Intramucosal carcinoma with submucosal lymphatic invasion—a case series

Introduction

Colorectal cancer (CRC) is the third most commonly diagnosed cancer, and is the second leading cause of cancer death in Australia. The National Bowel Cancer Screening Program was implemented in order to detect CRC earlier, and reduce morbidity and mortality associated with the disease (1). Since the implementation, there is a rise in detection of early CRC, with that the diagnosis of intramucosal carcinoma. Carcinoma in situ (Tis) of intramucosal carcinoma is a term to describe malignant change that is only confined to the colonic or rectal mucosa. Unlike T1 cancer with its access to submucosal lymphatics, intramucosal carcinoma has negligible theoretical risk of lymphatic invasion. In the colorectum, invasion of the submucosa is required to diagnose an invasive carcinoma. This varies from other gastrointestinal tract cancers (i.e., oesophagus, stomach, and small intestine), where a T1 cancer is classified as the presence of mucosal invasion. Cases of lymphatic invasion are a rarity in intramucosal colorectal carcinoma. We performed thin sections of tissue blocks of the specimens to confirm the findings of intramucosal carcinoma without any breech of muscularis mucosae and identification of colonic submucosal lymphatic invasion. We present the following cases in accordance with the CARE reporting checklist (available at http://dx.doi.org/10.21037/dmr-20-146).

Case presentation

We presented two cases of intramucosal carcinoma with histological evidence of lymphatic invasion. The first patient was a 74-year-old female, who presented with iron deficiency anaemia for investigation, otherwise asymptomatic. Her past medical history included a successful renal transplant 4 years prior, secondary to polycystic kidney; hypertension and hypercholesterolaemia. Initial colonoscopy showed a large lateral spreading adenoma in the caecum, involving the ileocaecal valve. Biopsy of the lesion showed villous adenoma with low-grade dysplasia. Due to the size of the lesion, she proceeded to a laparoscopic right hemicolectomy. Her postoperative course was uncomplicated, and she went home day 6 after the surgery. The final histopathology revealed a 65 mm × 22 mm × 12 mm intramucosal carcinoma of the colon with invasion of superficial submucosal lymphatics, with clear margins (Figure 1)—three sections of the specimen confirmed the findings. The slides were reviewed again by another pathologist and presented at our multidisciplinary meeting. There were 13 lymph nodes found, and all were negative for malignancy.

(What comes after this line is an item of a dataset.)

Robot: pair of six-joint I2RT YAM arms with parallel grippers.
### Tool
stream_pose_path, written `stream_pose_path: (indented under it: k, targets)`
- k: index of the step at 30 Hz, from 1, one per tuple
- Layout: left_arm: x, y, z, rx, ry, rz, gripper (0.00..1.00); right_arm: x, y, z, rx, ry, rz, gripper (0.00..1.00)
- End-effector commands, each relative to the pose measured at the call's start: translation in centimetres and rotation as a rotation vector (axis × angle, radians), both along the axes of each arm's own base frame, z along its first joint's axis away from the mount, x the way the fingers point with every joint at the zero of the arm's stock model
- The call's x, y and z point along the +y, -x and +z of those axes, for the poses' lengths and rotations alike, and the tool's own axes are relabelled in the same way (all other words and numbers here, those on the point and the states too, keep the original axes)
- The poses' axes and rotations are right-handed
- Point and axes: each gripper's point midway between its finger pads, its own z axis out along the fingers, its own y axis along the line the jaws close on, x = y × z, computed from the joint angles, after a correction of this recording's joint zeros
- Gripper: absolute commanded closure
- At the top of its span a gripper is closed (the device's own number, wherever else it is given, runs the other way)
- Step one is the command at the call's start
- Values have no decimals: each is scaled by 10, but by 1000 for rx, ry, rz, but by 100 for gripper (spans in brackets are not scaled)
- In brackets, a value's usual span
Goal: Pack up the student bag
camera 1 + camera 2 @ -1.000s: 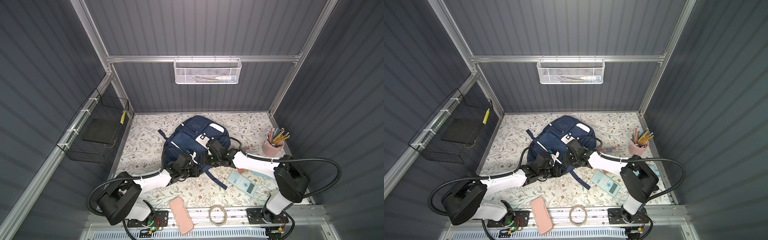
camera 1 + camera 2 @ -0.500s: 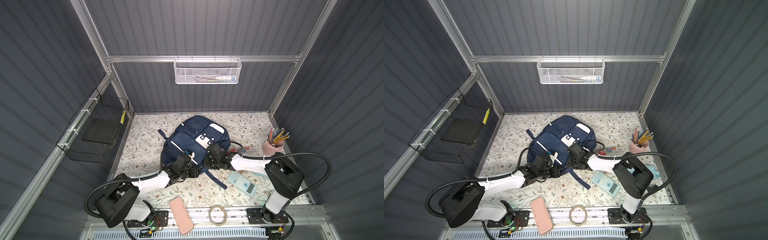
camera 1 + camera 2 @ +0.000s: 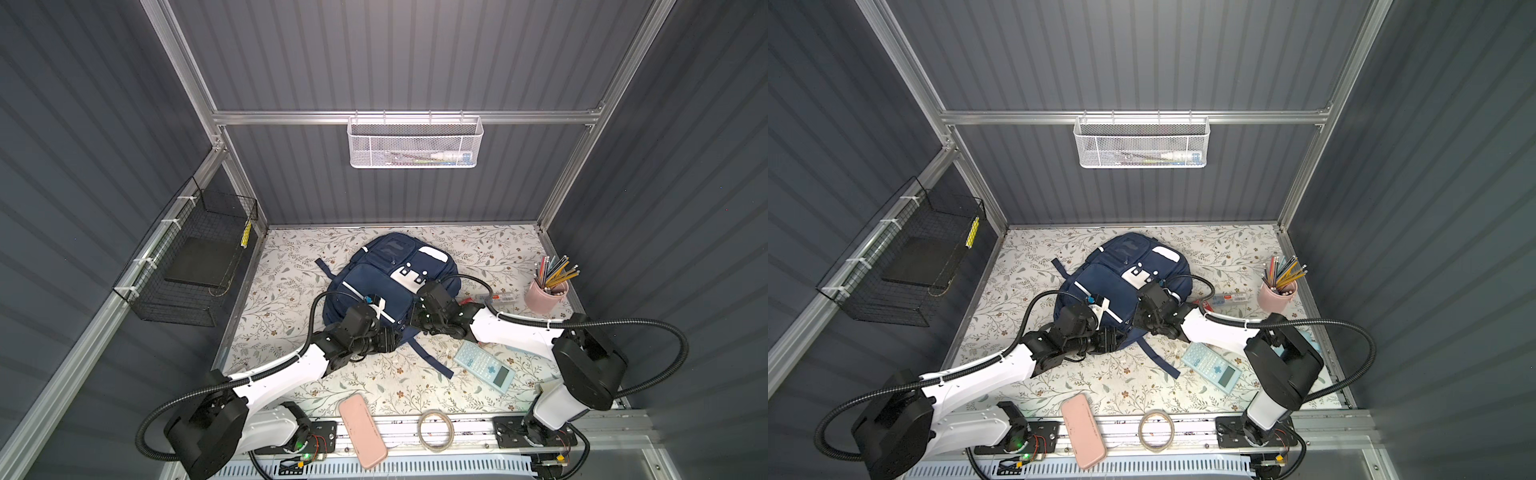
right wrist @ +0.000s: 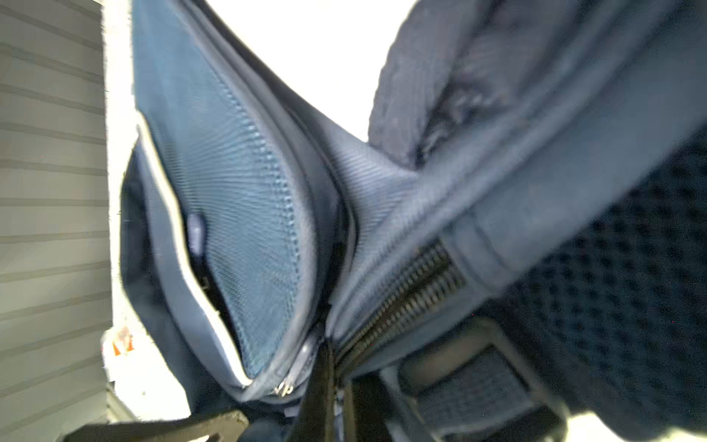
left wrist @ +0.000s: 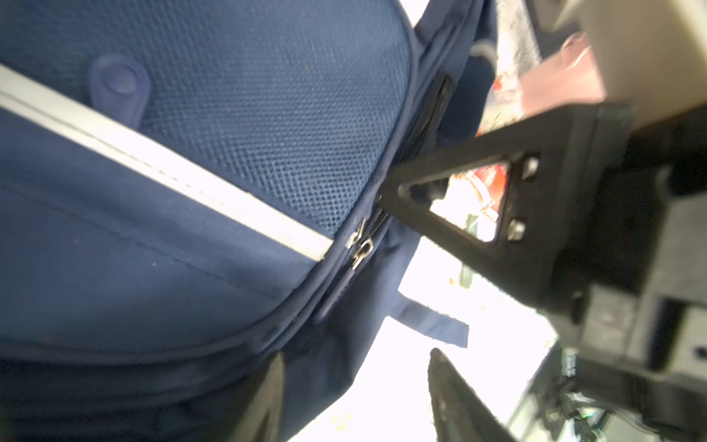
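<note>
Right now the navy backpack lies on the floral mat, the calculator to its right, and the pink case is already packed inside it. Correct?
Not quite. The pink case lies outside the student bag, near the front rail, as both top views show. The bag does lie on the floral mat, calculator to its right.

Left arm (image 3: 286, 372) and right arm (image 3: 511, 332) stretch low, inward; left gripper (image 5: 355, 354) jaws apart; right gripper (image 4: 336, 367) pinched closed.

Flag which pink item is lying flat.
The pink oblong case, flat at the table's front edge. The pink cup on the right stands upright, full of pencils.
</note>
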Motion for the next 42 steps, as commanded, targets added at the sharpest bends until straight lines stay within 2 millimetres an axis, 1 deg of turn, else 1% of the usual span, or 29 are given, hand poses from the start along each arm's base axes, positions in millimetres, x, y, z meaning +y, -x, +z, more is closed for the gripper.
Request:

Figure 1 Histopathological findings of case 1. (A) Low power view of main body of intramucosal carcinoma. Submucosal lymphatic invasion shown as a cluster of tumour cells within a lymph vessel (arrowhead), just deep to the colonic mucosa (arrow). Haematoxylin and eosin (HE) staining, magnification ×20; (B) Endoscopic view of the lesion.

Second patient is a 68-year-old male, who presented with a positive faecal occult blood test. His medical history included previous prostatectomy for prostate cancer, right nephrectomy for renal cell carcinoma, and more recently discovered metastatic bone disease from his prostate cancer. The follow-up colonoscopy showed a 15-mm, Paris 1s polyp, 25 cm from the anal verge. This polyp was removed with a saline lift polypectomy. The final histopathology revealed a 20-mm intramucosal carcinoma with focal submucosal lymphatic invasion (Figure 2). The low power view of Figure 2C did not show any breech of the muscularis mucosa confirming intramucosal invasion. The polypectomy had clear deep and radial margins. The patient has been under close surveillance, with interval colonoscopy. Both patients were happy with the outcome of the treatment.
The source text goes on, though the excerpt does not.